PROBLEM TO SOLVE:
Copy the data that appears below exactly. Drop the pictures.

DATA SEGMENT:
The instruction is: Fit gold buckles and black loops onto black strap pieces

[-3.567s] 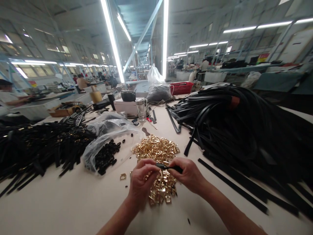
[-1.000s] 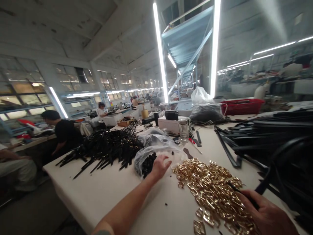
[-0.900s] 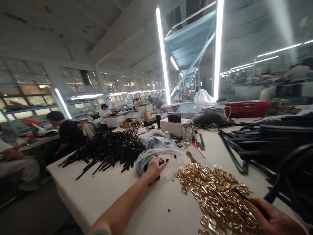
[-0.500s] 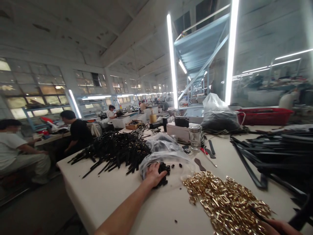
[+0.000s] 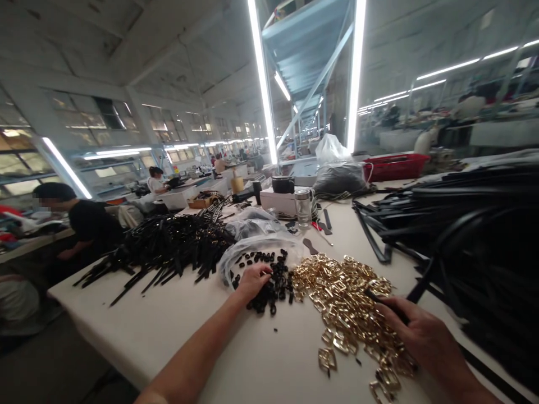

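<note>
My left hand is over a spread of small black pieces at the mouth of a clear plastic bag. Its fingers are bent together at the thumb; whatever they hold is too small to name. On the right, my right hand grips a black strap, whose end points over a heap of gold metal buckles. The buckles lie right beside the black pieces, and a few sit apart near the front.
Black straps with gold fittings lie left; long black strips are piled right. Behind stand a glass jar, a white box, a filled plastic bag and a red basket. A person in black sits left.
The view has turned right. The black pieces now lie spread out from the bag up to the buckles. My right hand has come further into view with the strap.
</note>
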### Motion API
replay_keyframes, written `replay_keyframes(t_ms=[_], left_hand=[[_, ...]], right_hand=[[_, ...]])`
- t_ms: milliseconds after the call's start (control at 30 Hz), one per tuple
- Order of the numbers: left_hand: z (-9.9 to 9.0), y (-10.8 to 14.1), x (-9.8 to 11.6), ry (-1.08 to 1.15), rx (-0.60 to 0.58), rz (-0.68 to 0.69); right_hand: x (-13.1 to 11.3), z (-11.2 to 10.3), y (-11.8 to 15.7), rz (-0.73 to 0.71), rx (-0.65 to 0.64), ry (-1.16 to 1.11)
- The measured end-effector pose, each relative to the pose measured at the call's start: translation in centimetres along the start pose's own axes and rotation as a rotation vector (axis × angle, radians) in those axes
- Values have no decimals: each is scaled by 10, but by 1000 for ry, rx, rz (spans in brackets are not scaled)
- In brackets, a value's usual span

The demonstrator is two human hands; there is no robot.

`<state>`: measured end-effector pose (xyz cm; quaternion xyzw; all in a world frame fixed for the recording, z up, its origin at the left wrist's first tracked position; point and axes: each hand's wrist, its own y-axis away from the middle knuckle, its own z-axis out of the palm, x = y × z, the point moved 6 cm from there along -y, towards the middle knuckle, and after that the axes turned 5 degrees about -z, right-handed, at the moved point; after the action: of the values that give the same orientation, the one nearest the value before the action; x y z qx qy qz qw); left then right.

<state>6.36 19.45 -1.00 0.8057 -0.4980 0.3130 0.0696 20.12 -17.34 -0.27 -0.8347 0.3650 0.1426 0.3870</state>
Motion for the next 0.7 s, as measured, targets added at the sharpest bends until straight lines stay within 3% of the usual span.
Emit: replay_keyframes(t_ms=[100, 233, 467, 567, 700], left_hand=[[-2, -4, -5, -29, -56, -20], [-3, -10, -8, -86, -133, -43], [-28, -19, -16, -211, -81, -108], [-28, -16, -7, -197, -119, -77], [-12, -7, 16, -174, -207, 12]], right_hand=[[-1, 5, 0, 45, -106, -62], [-4, 3, -1, 49, -105, -68], [-6, 3, 1, 1, -108, -77], [-6, 4, 1, -19, -130, -73], [-5, 4, 2, -17, -129, -56]])
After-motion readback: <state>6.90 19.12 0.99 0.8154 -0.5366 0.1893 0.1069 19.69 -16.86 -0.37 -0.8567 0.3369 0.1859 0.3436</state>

ANSWER TO THIS EXERCISE:
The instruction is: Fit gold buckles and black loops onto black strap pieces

[-3.567s] 
[-1.000s] 
[-0.900s] 
[-0.500s] 
[+0.000s] 

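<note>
My left hand is over a spread of small black pieces at the mouth of a clear plastic bag. Its fingers are bent together at the thumb; whatever they hold is too small to name. On the right, my right hand grips a black strap, whose end points over a heap of gold metal buckles. The buckles lie right beside the black pieces, and a few sit apart near the front.
Black straps with gold fittings lie left; long black strips are piled right. Behind stand a glass jar, a white box, a filled plastic bag and a red basket. A person in black sits left.
The view has turned right. The black pieces now lie spread out from the bag up to the buckles. My right hand has come further into view with the strap.
</note>
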### Motion API
replay_keyframes, written `replay_keyframes(t_ms=[_], left_hand=[[_, ...]], right_hand=[[_, ...]])`
- t_ms: milliseconds after the call's start (control at 30 Hz), one per tuple
- Order of the numbers: left_hand: z (-9.9 to 9.0), y (-10.8 to 14.1), x (-9.8 to 11.6), ry (-1.08 to 1.15), rx (-0.60 to 0.58), rz (-0.68 to 0.69); right_hand: x (-13.1 to 11.3), z (-11.2 to 10.3), y (-11.8 to 15.7), rz (-0.73 to 0.71), rx (-0.65 to 0.64), ry (-1.16 to 1.11)
- The measured end-effector pose, each relative to the pose measured at the call's start: translation in centimetres along the start pose's own axes and rotation as a rotation vector (axis × angle, radians) in those axes
- Values have no decimals: each is scaled by 10, but by 1000 for ry, rx, rz (spans in brackets are not scaled)
- In brackets, a value's usual span

The demonstrator is two human hands; there is no robot.

`<state>`: measured end-effector pose (xyz cm; quaternion xyzw; all in a world frame fixed for the recording, z up, its origin at the left wrist's first tracked position; point and axes: each hand's wrist, its own y-axis away from the middle knuckle, its own z-axis out of the palm, x = y × z, the point moved 6 cm from there along -y, towards the middle knuckle, and after that the axes turned 5 degrees about -z, right-handed, at the moved point; after the action: of the values that give the same orientation, the one nearest the value before the action; x y z qx qy qz qw); left then right.

<state>6.36 19.45 -1.00 0.8057 -0.4980 0.3130 0.0696 20.12 -17.34 -0.27 -0.8347 0.3650 0.1426 0.3870</state>
Motion for the next 0.7 s, as measured, targets added at the sharpest bends until straight lines stay within 3% of the usual span.
Emit: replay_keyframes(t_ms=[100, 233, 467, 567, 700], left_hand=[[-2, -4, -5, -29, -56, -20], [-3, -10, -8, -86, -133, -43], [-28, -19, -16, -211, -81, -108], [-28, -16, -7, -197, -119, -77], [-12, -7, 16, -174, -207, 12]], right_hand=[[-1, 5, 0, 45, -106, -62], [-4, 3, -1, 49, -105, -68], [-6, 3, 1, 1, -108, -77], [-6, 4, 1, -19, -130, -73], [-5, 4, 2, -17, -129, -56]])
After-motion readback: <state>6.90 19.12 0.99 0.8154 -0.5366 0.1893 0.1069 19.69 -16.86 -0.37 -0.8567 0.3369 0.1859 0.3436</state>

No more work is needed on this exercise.